GSK Consumer Board Meets On Sale Of Horlicks In India
A board meeting of GlaxosmithKline Consumer Healthcare at Gurgaon is scheduled today to discuss plans to sell one of its most iconic brands, Horlicks.
Multinational food companies Nestle, Unilever, Danone, PepsiCo, Abbot, Mondelez and homegrown ITC are the likely contenders for the 146 year-old brand.
Horlicks, which has a huge market in South India, also has and a 42.5 per cent majority share of the Rs 7200 crore malt-based hot drinks in India. Its nearest competitor, Cadbury’s Bournvita has a 12.6 per cent market share.
ITC, which recently launched its packaged milk processing facility recently, is a likely strong contender because malt-based brands could be a natural addition to its expanding food portfolio.
Nestle, the world’s biggest packaged food company, which recently crossed Rs 10,000 crore in sales in India, owns malt drink Milo, which remains small.
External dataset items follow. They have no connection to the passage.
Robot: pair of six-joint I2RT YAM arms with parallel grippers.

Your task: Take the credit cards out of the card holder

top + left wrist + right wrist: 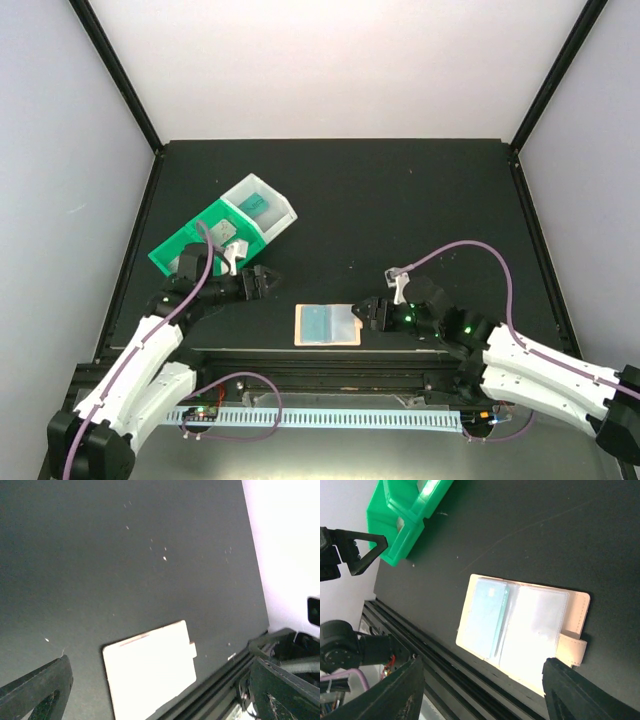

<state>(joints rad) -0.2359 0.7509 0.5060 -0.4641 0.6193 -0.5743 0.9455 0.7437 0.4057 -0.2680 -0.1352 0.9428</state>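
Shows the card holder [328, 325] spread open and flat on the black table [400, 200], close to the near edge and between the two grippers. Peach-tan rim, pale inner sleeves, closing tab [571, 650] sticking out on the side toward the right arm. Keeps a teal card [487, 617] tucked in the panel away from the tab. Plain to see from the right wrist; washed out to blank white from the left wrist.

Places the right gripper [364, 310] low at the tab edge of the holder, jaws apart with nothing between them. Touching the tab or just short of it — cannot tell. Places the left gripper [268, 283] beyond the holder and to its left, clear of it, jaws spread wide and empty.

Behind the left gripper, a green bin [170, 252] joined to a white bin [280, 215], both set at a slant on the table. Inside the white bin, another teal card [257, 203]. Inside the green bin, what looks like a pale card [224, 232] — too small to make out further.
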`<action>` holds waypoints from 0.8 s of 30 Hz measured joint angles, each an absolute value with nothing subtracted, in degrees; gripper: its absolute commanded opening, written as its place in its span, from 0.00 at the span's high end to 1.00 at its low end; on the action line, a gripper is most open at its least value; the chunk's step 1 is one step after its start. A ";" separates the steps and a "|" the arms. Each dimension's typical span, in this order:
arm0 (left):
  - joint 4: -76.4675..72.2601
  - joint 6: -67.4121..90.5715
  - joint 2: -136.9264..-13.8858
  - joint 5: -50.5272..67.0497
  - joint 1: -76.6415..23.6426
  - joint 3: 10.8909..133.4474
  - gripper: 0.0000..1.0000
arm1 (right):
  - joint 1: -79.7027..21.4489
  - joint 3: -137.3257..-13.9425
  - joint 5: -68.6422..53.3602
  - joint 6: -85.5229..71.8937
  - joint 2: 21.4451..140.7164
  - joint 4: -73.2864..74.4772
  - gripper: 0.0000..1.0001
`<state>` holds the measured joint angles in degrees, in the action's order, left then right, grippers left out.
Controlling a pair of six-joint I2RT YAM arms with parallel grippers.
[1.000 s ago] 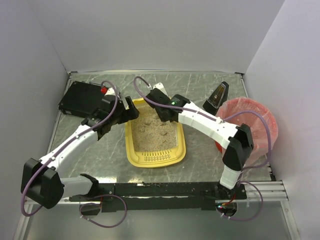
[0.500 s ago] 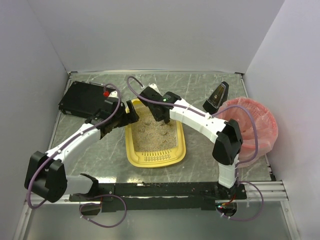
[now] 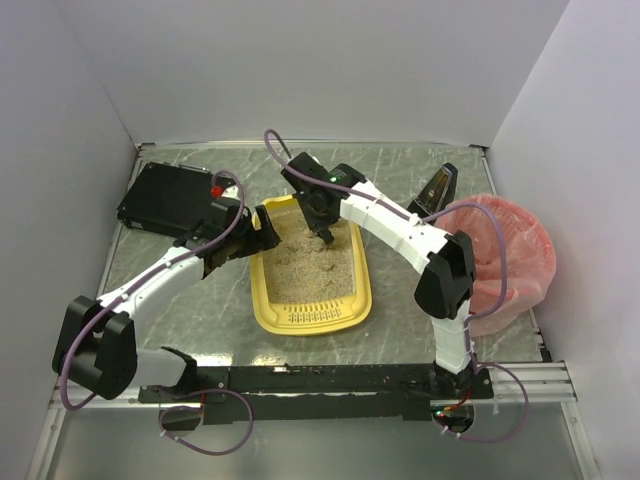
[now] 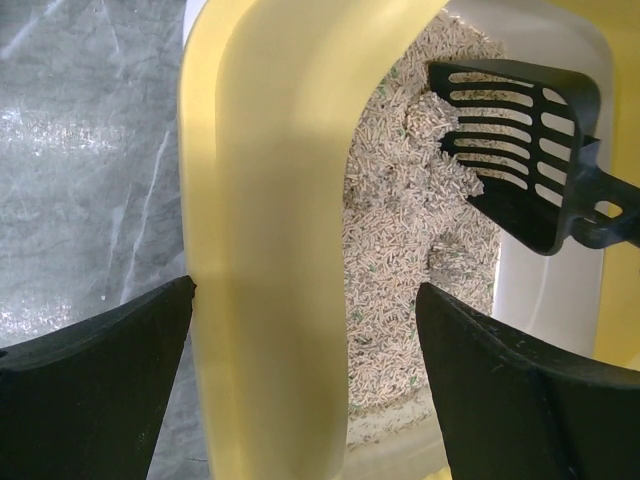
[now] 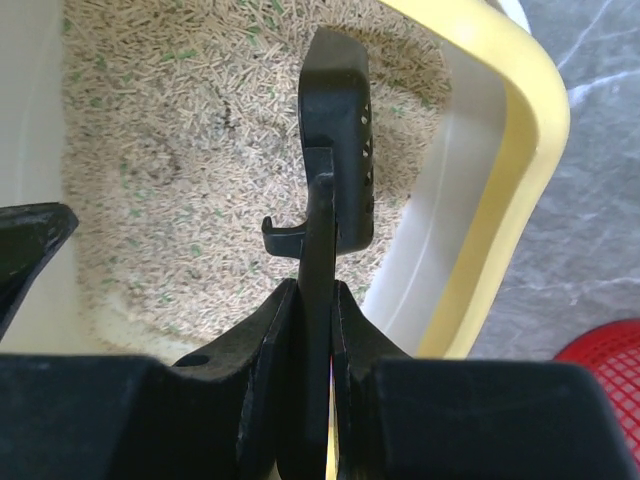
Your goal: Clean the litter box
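Observation:
The yellow litter box [image 3: 308, 320] holds beige litter and lies mid-table. My left gripper [image 3: 262, 222] is open and straddles the rim at the box's far left corner. In the left wrist view the left gripper [image 4: 305, 290] has one finger outside the yellow rim [image 4: 270, 200] and the other over the litter. My right gripper [image 3: 322, 222] is shut on the handle of a black slotted scoop [image 4: 520, 130]. The right wrist view shows the right gripper [image 5: 315, 290] holding the scoop [image 5: 338, 130] edge-on above the litter, near the box's wall [image 5: 520, 150].
A flat black box [image 3: 165, 200] with a small red part [image 3: 214, 189] lies at the far left. A pink-red bag-lined bin [image 3: 505, 255] stands at the right. A black wedge-shaped object [image 3: 432, 195] stands behind the bin. White walls close in on three sides.
The right arm has swung the scoop from the box's right side toward its far end. The left gripper has shifted slightly along the box's far left corner and stayed open.

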<state>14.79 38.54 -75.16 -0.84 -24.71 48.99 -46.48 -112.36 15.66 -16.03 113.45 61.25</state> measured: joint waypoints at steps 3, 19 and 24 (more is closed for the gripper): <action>14.22 38.57 -75.50 -0.51 -24.53 48.86 0.03 | -45.17 -111.33 12.14 -16.64 112.55 60.66 1.00; 12.80 38.76 -77.97 0.86 -24.16 47.83 0.03 | -43.53 -111.66 3.16 -21.71 111.70 62.98 1.00; 12.80 39.00 -77.97 0.91 -24.18 47.79 0.02 | -43.53 -113.27 1.72 -23.20 112.55 65.87 1.00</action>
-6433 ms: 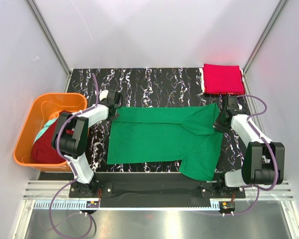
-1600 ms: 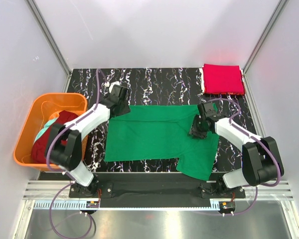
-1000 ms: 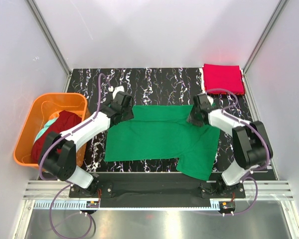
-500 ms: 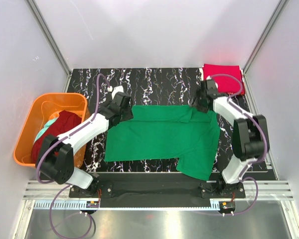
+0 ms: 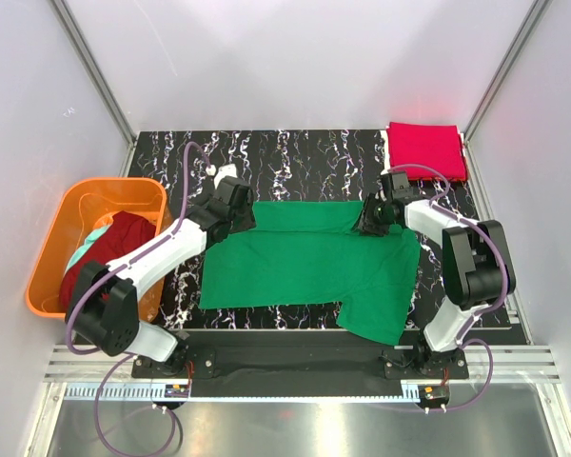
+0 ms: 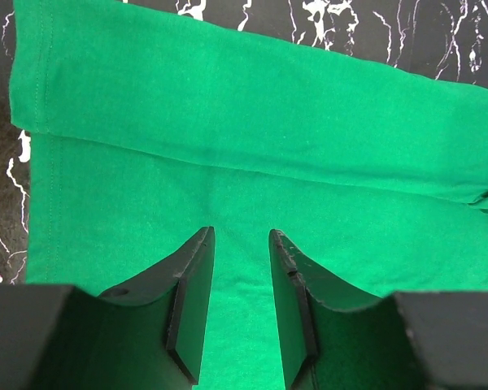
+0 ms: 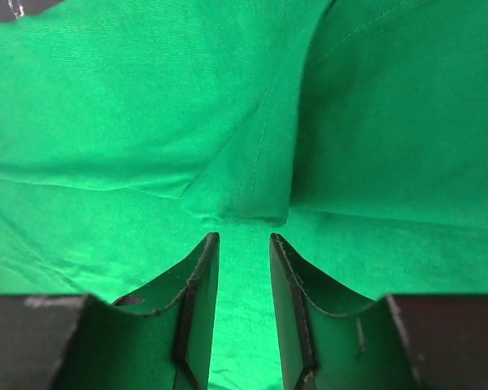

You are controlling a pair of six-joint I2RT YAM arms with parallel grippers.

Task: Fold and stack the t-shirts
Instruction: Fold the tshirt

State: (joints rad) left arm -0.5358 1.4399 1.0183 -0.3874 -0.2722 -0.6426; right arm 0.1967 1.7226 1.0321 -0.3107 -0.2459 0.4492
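Note:
A kelly green t-shirt (image 5: 305, 262) lies spread on the black marbled table, its far edge folded over into a strip (image 6: 252, 106). My left gripper (image 5: 238, 221) hovers over the shirt's far left corner. It is open, and only green cloth shows between its fingers (image 6: 241, 237). My right gripper (image 5: 372, 219) is over the far right corner by a folded sleeve seam (image 7: 248, 183), also open and empty (image 7: 242, 240). A crimson t-shirt (image 5: 425, 150) lies folded at the back right. A maroon t-shirt (image 5: 103, 265) and a pale teal garment (image 5: 88, 248) lie in the basket.
The orange plastic basket (image 5: 49, 243) stands off the table's left edge. Pale walls with metal posts close in the back and sides. The green shirt's lower sleeve (image 5: 376, 314) reaches the table's near edge by the right arm's base.
My right gripper swung back toward the red shirt, then returned to the green shirt's far right corner. The left gripper barely moved.

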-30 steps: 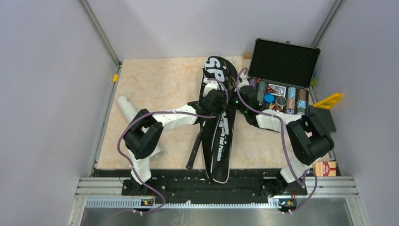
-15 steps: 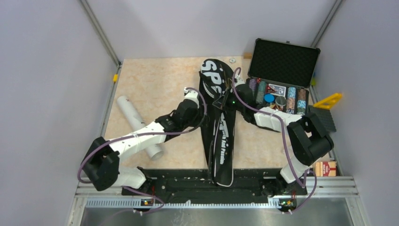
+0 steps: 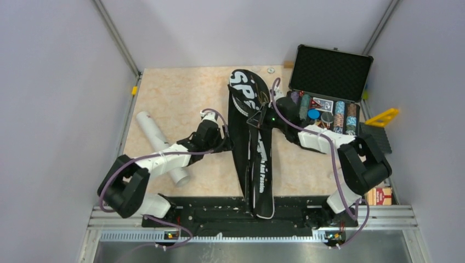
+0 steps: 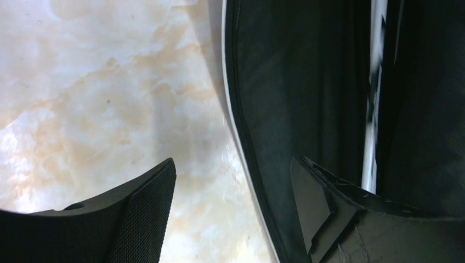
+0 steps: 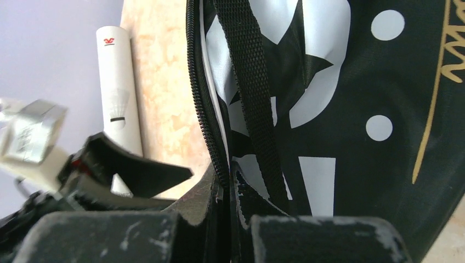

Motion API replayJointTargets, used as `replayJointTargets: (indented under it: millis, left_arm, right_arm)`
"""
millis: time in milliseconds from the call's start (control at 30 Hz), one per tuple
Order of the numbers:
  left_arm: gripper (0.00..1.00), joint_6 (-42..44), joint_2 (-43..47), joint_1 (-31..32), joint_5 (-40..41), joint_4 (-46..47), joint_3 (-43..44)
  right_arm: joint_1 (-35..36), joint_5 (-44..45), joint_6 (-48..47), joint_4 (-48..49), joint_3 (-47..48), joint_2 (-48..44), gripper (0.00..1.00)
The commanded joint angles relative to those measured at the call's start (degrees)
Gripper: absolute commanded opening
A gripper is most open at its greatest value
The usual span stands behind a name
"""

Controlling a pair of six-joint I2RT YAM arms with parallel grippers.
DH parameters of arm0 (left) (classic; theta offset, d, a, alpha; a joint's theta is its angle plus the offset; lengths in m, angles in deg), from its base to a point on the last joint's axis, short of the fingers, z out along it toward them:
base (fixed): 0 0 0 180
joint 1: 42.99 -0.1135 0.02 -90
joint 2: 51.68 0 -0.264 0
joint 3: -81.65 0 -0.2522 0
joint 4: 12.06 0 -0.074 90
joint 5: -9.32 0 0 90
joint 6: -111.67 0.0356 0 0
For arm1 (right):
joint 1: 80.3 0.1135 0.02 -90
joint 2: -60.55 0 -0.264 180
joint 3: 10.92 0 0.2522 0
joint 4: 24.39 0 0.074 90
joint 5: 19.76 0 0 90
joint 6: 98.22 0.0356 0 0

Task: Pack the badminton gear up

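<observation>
Right gripper (image 5: 226,189) pinches the bag (image 3: 259,170) at its rim; left gripper (image 4: 230,183), wide open alongside, should pin that rim steady.

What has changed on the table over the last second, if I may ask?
The left gripper left the top of the black racket bag, drew back leftward and opened its fingers; it now hovers at the bag's left edge. The bag's head swung left. The right gripper stayed shut on the bag's zipper edge; the white tube and the poker chip case did not move.
</observation>
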Motion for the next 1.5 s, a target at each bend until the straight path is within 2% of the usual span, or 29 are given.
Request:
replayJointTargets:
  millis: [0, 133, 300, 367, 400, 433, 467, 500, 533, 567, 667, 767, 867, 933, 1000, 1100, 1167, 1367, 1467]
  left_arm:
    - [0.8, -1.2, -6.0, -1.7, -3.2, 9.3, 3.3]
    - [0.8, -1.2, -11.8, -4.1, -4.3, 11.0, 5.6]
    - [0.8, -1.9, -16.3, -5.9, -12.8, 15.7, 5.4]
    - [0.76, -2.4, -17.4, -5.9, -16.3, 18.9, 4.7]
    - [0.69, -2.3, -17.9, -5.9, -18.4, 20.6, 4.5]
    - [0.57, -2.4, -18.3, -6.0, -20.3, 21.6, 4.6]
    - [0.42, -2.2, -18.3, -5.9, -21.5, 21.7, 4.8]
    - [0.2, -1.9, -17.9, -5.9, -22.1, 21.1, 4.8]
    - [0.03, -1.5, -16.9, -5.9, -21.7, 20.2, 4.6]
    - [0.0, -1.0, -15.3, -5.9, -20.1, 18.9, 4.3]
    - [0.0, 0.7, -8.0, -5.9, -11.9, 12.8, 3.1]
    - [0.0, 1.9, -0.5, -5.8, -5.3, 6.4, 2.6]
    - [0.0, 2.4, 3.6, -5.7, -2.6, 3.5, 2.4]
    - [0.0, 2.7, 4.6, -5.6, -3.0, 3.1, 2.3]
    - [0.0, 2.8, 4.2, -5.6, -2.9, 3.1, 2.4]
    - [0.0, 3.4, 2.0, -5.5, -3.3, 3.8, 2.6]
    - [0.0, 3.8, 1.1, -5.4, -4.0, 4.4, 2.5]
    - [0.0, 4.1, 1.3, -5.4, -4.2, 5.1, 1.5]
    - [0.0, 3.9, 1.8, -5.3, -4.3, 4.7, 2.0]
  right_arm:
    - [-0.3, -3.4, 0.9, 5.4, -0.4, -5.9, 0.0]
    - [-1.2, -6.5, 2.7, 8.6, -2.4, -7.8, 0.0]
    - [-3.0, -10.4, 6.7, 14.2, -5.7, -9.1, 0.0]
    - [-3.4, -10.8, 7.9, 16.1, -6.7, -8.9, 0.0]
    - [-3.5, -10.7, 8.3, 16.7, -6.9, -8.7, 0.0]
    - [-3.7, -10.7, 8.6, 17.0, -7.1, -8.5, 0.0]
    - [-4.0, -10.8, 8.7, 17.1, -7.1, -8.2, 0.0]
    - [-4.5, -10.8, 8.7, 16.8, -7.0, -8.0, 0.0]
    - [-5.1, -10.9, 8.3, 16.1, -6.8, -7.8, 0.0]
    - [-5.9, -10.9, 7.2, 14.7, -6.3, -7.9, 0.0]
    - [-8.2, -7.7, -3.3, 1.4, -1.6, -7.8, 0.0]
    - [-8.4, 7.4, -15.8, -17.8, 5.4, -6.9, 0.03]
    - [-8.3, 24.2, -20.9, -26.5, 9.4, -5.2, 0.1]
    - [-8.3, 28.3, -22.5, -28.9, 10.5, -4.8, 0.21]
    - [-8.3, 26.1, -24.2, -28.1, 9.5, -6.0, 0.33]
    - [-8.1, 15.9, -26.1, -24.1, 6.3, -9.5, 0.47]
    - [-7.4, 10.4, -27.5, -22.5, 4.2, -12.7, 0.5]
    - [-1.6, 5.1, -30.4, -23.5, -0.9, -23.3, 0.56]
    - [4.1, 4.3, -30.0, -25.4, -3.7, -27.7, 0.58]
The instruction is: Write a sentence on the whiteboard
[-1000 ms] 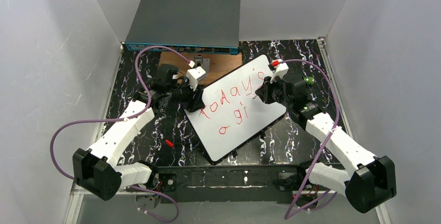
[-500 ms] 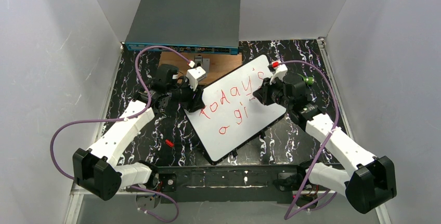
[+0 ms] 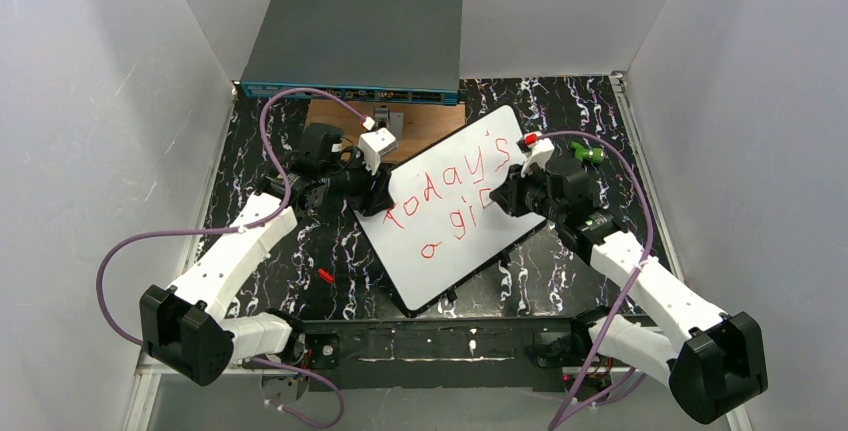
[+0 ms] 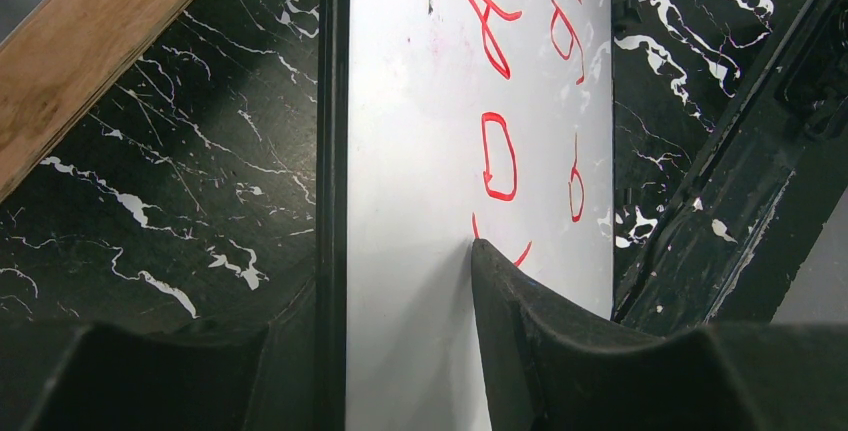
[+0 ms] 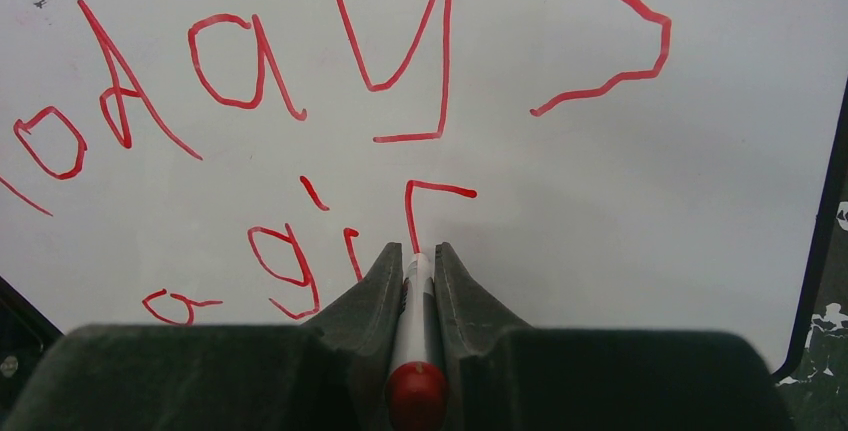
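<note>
Whiteboard (image 3: 440, 261) lies mid-table, skewed, its long axis running 7 to 1 o'clock. My left gripper (image 4: 390, 271) clamps the board's 9 o'clock edge, one finger on the white face and one outside the black rim. My right gripper (image 5: 420, 249) is closed on the marker (image 5: 412, 311), tip on the board under the "y". Bare white lies toward 3 o'clock, up to the rim.

Smooth white plastic arm shells (image 3: 235, 251) run between blocky black joint housings (image 3: 180, 331); thin purple cables (image 3: 99, 286) loop alongside; black wedge-shaped fingers (image 5: 375, 291) finish each.
</note>
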Controlling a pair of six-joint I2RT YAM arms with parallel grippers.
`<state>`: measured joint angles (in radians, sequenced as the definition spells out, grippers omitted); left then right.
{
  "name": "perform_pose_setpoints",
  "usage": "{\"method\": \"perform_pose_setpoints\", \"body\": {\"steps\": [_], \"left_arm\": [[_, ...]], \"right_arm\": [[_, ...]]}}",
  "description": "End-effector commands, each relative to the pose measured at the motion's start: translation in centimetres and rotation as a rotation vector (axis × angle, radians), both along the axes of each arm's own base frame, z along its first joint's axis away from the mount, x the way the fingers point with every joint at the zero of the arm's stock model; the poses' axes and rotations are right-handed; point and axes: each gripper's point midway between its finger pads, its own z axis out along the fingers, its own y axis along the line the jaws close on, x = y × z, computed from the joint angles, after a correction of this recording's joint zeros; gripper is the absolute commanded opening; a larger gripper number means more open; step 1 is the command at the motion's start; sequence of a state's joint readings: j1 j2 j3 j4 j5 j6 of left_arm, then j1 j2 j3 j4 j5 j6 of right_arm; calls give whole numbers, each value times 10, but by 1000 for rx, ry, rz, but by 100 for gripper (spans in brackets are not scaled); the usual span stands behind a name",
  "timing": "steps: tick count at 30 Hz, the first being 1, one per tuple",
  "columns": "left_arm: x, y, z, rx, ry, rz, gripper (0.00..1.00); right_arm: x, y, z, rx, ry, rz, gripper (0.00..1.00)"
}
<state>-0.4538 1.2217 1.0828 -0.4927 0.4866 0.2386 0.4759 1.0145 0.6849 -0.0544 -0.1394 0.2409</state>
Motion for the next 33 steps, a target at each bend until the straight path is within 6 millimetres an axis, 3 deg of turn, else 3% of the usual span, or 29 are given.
{"method": "perform_pose_setpoints", "body": {"steps": [1,19,33], "left_arm": [[-8,-8,4,7,-41,-113,0],[-9,-8,4,7,-40,-114,0],[-9,-8,3,7,-38,-114,0]], "right_arm": [[-2,-6,-12,-31,11,-11,1],[-23,-14,-36,-44,54,-5,1],[-29,-10,-44,-20,88,8,1]]}}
French firm Danone SA’s Protinex and Abbot’s Pediasure and Ensure are increasing spending in this category.
GSK needs cash to fund a $13 billion buyout of Novartis’ stake in their global consumer healthcare joint venture. There are chances that it could sell its consumer health nutrition business in India, Nigeria and Bangladesh.
The total sale could fetch more than $4 billion.